* DATASET EXCERPT:

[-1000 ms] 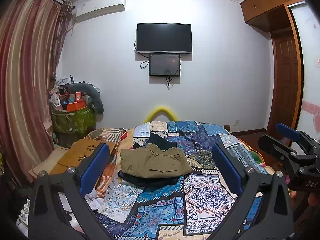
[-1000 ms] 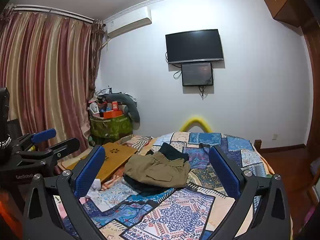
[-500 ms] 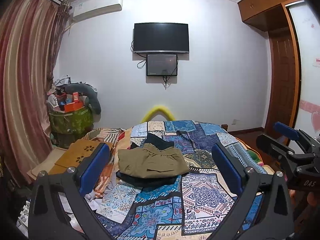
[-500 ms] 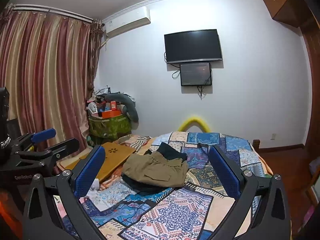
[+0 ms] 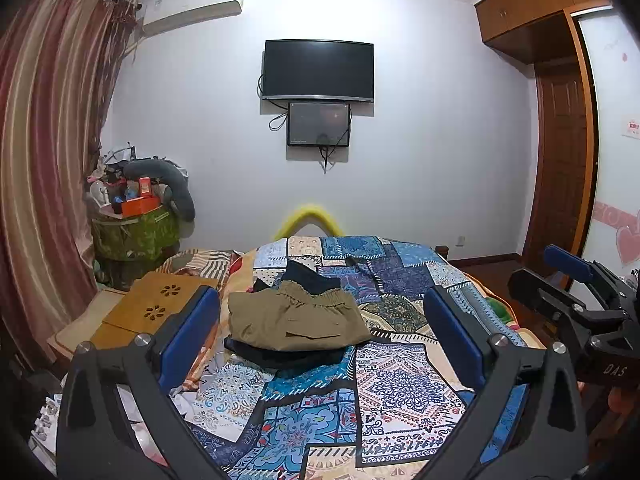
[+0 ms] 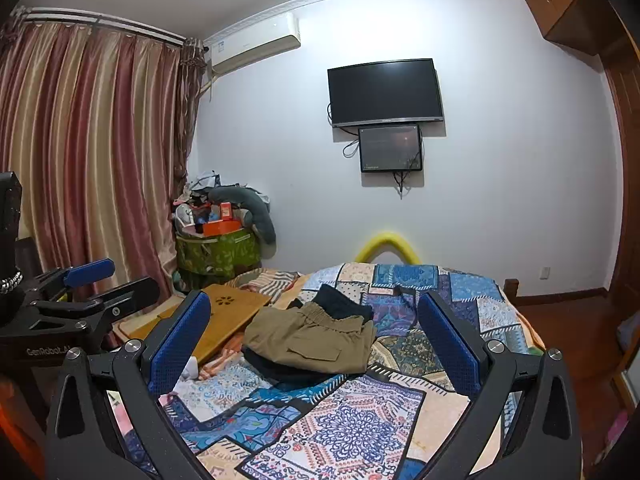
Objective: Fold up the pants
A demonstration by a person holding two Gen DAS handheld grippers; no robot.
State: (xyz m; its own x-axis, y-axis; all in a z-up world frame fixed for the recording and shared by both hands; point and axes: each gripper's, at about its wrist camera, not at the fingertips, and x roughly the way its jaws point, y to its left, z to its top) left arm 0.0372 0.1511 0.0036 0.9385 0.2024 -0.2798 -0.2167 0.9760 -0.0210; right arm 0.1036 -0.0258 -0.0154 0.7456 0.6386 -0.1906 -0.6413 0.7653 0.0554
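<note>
Folded khaki pants (image 5: 296, 318) lie on top of a stack of dark folded clothes (image 5: 288, 356) on the patchwork bedspread (image 5: 392, 384); they also show in the right wrist view (image 6: 310, 340). My left gripper (image 5: 320, 336) is open and empty, held back from the stack and above the bed. My right gripper (image 6: 316, 348) is open and empty, also held back from the pants. Each gripper shows in the other's view: the right one (image 5: 576, 292) at the right edge, the left one (image 6: 92, 292) at the left edge.
A wooden lap board (image 5: 152, 312) lies left of the stack. A green bin (image 5: 136, 236) heaped with clutter stands by the curtain (image 5: 44, 152). A TV (image 5: 318, 70) hangs on the far wall. A wooden door (image 5: 560, 160) is at the right.
Both grippers drifted slightly, so the stack sits a little more to the left in view. The pants have not moved and both grippers stay open.
</note>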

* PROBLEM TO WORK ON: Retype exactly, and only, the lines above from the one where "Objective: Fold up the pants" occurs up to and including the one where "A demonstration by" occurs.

* EXPECTED ANSWER:
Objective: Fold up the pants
A demonstration by a person holding two Gen DAS handheld grippers; no robot.

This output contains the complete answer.